OS ÁGUIAS FUTEBOL CLUBE
A equipa, essa, formou-se pelo correr do tempo. Era um bando de miúdos que soía pousar numa das praças da vila, onde, entre outros jogos, com ou sem apetrechos mais que os corpos, era o futebol o que mais empolgava a pardalada que a ele se entregava de alma e coração, sem memória de necessidade de marcar encontro.
Aquilo funcionava mais ou menos assim. Com uma bola disponível num café vizinho, cujos proprietários tinham um filho que pertencia à trupe, os primeiros a chegarem ao pelado tratavam de agarrar no brinquedo para, de imediato, se entregarem aos chutos e às fintas.

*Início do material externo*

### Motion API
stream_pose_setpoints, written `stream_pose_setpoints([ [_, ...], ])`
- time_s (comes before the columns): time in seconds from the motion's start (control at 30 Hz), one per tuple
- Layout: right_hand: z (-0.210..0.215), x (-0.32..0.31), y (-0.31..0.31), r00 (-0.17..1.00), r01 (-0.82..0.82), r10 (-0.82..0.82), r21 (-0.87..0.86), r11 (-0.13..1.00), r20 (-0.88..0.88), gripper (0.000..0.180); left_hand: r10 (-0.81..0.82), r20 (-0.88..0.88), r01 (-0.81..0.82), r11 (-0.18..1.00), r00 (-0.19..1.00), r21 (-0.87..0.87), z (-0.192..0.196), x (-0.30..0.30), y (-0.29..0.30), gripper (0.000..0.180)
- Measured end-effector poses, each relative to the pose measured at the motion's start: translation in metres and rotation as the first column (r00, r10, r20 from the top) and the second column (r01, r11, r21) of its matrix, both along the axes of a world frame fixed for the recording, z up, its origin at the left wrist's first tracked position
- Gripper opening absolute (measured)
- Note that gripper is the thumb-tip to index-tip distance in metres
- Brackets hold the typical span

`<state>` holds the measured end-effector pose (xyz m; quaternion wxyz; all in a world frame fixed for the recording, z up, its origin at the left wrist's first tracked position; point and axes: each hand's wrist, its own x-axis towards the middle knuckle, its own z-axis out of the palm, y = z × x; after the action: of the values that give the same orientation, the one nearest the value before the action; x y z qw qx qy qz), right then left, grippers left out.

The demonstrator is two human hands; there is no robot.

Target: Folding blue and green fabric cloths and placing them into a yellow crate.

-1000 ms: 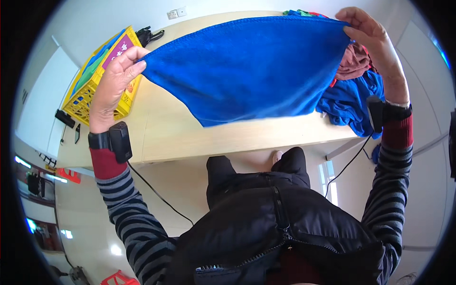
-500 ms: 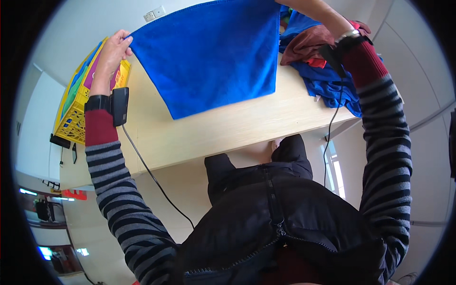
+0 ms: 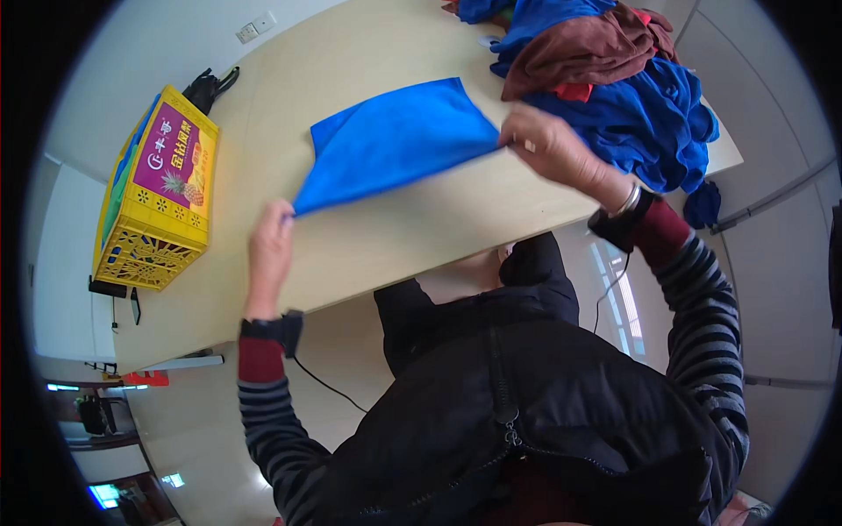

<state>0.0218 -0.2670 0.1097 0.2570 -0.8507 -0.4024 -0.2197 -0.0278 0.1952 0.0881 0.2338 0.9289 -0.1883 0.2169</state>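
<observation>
A bright blue cloth (image 3: 399, 140) lies partly on the pale wooden table (image 3: 351, 263), its near edge pulled taut between my hands. My left hand (image 3: 271, 250) pinches the near left corner. At the near right corner, my right hand (image 3: 557, 149) has its fingers closed on the fabric. The cloth's far part rests on the tabletop, and a bit of its left side looks folded over. My right hand is close to a heap of crumpled blue, brown and red cloths (image 3: 588, 66).
A yellow plastic crate (image 3: 167, 237) with colourful cloths in it stands at the table's left. Behind it lies a black item with a strap (image 3: 209, 88). A wall socket (image 3: 256, 26) is beyond the far edge. Thin cables hang from both wrist bands.
Both hands have come down and nearer to me, drawing the cloth's held edge from the far side to the near side. The cloth was hanging spread; now it lies partly on the table.
</observation>
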Motion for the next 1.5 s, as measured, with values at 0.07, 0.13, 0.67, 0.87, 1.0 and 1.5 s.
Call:
stream_pose_setpoints([
  [0.07,-0.035,-0.027,0.0,0.986,0.006,-0.008,-0.008,1.0,-0.164,0.014,0.031,-0.125,-0.02,0.996,0.992,0.091,-0.037,-0.033,-0.003,0.008],
  [0.13,-0.06,-0.042,-0.008,0.943,0.0,-0.018,-0.055,0.998,-0.332,0.013,0.011,-0.147,0.003,0.996,0.989,0.093,-0.044,-0.053,-0.02,0.008],
  [0.67,-0.053,0.016,0.063,0.888,-0.007,-0.09,-0.209,0.978,-0.451,0.038,-0.066,-0.193,0.079,0.995,0.979,0.063,-0.019,0.004,-0.04,0.03],
  [0.87,-0.085,0.046,0.167,0.902,0.179,-0.324,-0.435,0.882,-0.286,0.071,0.047,-0.134,0.001,0.941,0.99,0.337,-0.087,0.091,-0.063,0.061],
  [1.0,-0.103,0.068,0.137,0.887,0.257,-0.399,-0.468,0.845,-0.233,0.073,0.16,-0.193,-0.064,0.902,0.968,0.427,-0.106,0.094,-0.053,0.066],
  [1.5,-0.099,0.131,0.166,0.858,0.316,-0.442,-0.412,0.855,-0.259,0.071,0.075,-0.159,-0.007,0.919,0.984,0.393,-0.095,0.154,-0.084,0.065],
])
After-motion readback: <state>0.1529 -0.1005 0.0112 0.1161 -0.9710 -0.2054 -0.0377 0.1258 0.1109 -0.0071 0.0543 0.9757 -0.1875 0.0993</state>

Era Sol fugidio. Magicamente atraídos pelo cheiro da comida lá aterravam outros que se iam incorporando na jogatina, assim fazendo inchar as turmas até que um número razoável suscitasse a escolha das partes e, tudo feito segundo as regras, propiciasse o início do desafio do dia.

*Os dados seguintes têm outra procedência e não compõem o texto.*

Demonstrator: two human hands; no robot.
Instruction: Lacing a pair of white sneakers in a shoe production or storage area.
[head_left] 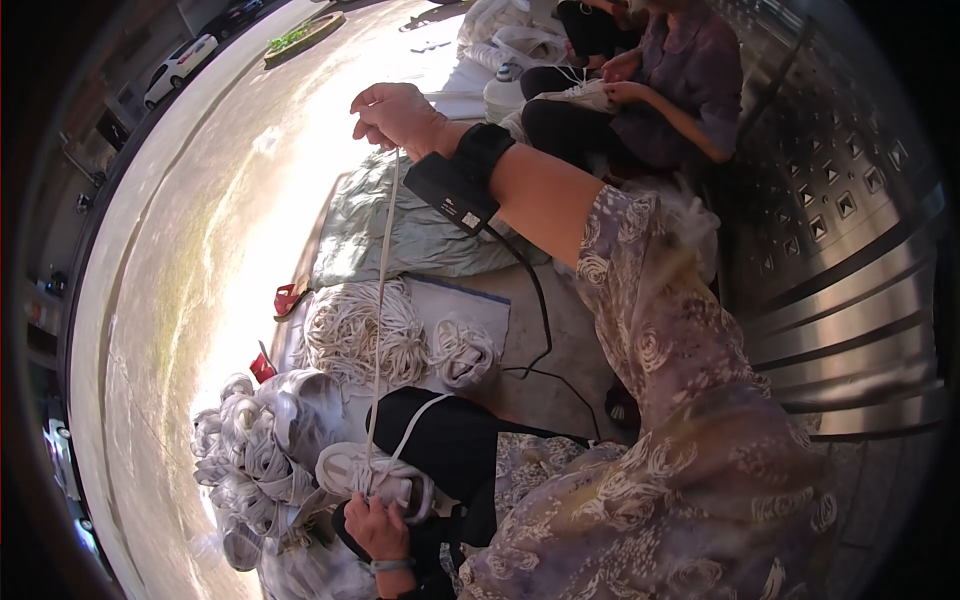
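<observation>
A white shoe (345, 468) rests on my lap at the lower middle. My left hand (378, 527) is closed on its lacing area, with the fingers partly hidden. From the shoe a long white shoelace (385, 260) runs up, pulled taut, to my right hand (398, 116). That hand is raised high and far in front of me, fingers curled in a pinch on the lace. Beside the taut strand, a second loose length of lace curves off the shoe over my dark trouser leg. A black device is strapped to my right wrist.
A heap of white shoes (250, 455) lies at my left. Ahead are a pile of loose laces (365, 325), a smaller lace bundle (463, 350) and a grey-green cloth (430, 240). A black cable (545, 310) hangs from the wrist device. Another person (680, 85) sits far right, beside a metal door (840, 200).
</observation>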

Não vou dizer que fosse o futebol o principal motivo daquele hábito de ali desaguarem tantos petizes. Na verdade, a maioria eram gaiatos de rua, isto é, sem qualquer sentido pejorativo, ganilha que por falta de condições domésticas eram forçados a passaren os seus tempos lúdicos fora de portas e, não só pela lei do menor esforço, não se decidiam a ir mais longe pelo que daquele largo faziam o seu ponto de encontro.
É certo que ao lado havia o jardim público da vila. Mas aí mandava o tio Epifânio, o encarregado da Junta de Freguesia pelo bom estado dos canteiros de flores e ele, o velho Bifanas, como os acessos de raiva faziam, entre nós, chamar-lhe, todo poderoso, jamais hesitava quanto a espingardar as correrias e, com isso, a excomungar veleidades, especialmente nocturnas, dada a iluminação, de utilizarmos os bancos como balizas para joguinhos de dois ou três sem guarda-redes.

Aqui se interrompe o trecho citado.